In general, we welcome the proposed amendments and in particular the concretization of the scope of application already set out in Art. 109 para. 2 et seq. of Directive (EU) 2019/878 (CRD V).
In detail:
Pursuant to Art. 109 para. 2 CRD V, parent undertakings and subsidiaries are in principle obliged to meet the rules on remuneration resulting from CRD V on a consolidated or sub-consolidated basis in order to ensure that the arrangements, processes and mechanisms are consistent and well-integrated and that any data and information relevant to the purpose of supervision can be produced. This concept has been included in marginal number 8 of the Draft Guidelines, so that it is clear which rules apply for any subsidiary undertaking and its staff. We very much welcome this clarification and consider that the Draft Guidelines are sufficiently clear in this respect.
We welcome the proposed amendments regarding gender neutral remuneration policies and in particular the fact that the principle of equal pay for male and female workers for equal work or work of equal value pursuant to Article 157 of the Treaty on the Functioning of the European Union (TFEU) and the gender equality rules pursuant to CRD V will be incorporated into the Guidelines on sound remuneration.
We agree that uniform guidelines for job descriptions and positions are needed to implement gender neutral remuneration policies as set out in marginal number 26 of the Draft Guidelines. Nevertheless, we would like to suggest that a detailed catalogue of criteria should be included in the Guidelines on sound remuneration, based on which an institution has clear guidance for the creation of a gender-neutral job and position description. The aspects mentioned in marginal number 27 of Draft Guidelines are certainly helpful in this respect. However, we understand that these aspects are only to be used in addition. In this respect, we consider that the inclusion of a detailed catalogue of criteria in the Guidelines should be necessary.

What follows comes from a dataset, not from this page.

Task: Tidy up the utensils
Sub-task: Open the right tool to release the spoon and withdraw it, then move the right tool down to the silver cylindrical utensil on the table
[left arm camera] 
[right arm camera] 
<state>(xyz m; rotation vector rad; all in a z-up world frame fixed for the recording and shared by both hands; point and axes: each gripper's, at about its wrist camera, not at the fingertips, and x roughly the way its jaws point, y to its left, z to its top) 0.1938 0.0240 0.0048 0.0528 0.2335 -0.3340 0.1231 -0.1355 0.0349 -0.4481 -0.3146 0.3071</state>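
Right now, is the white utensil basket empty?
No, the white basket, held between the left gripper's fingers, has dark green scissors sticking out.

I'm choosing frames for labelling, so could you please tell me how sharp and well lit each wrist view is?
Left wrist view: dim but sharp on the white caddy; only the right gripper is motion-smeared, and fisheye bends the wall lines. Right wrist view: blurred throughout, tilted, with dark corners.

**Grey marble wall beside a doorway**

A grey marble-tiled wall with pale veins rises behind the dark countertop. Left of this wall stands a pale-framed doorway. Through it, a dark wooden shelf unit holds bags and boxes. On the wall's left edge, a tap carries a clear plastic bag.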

The guidelines on the application of the requirements in a group context are sufficiently clear; please see also our answer to question 1.
We have not any comments regarding the application of waivers within section 4.
With regard to the amendments in the marginal numbers 84 to 92 of the Draft Guidelines, we would like to highlight that we welcome the concretizations regarding the proportionality assessment as set out in marginal numbers 86 and 87 as well as the clarification as set out in marginal number 92 whereafter institutions have to comply with the remuneration requirements in a manner that provides for a level playing field among different institutions.
The amendments in section 8.4 on retention bonuses are sufficiently clear. In this respect, we welcome in particular the supplemented criteria for determining the need to grant a retention bonus pursuant marginal number 143. This shows an institution which minimum standard is required for the preparation of a retention bonus and its documentation.
We have not any comments regarding the amended section 9 on severance payments.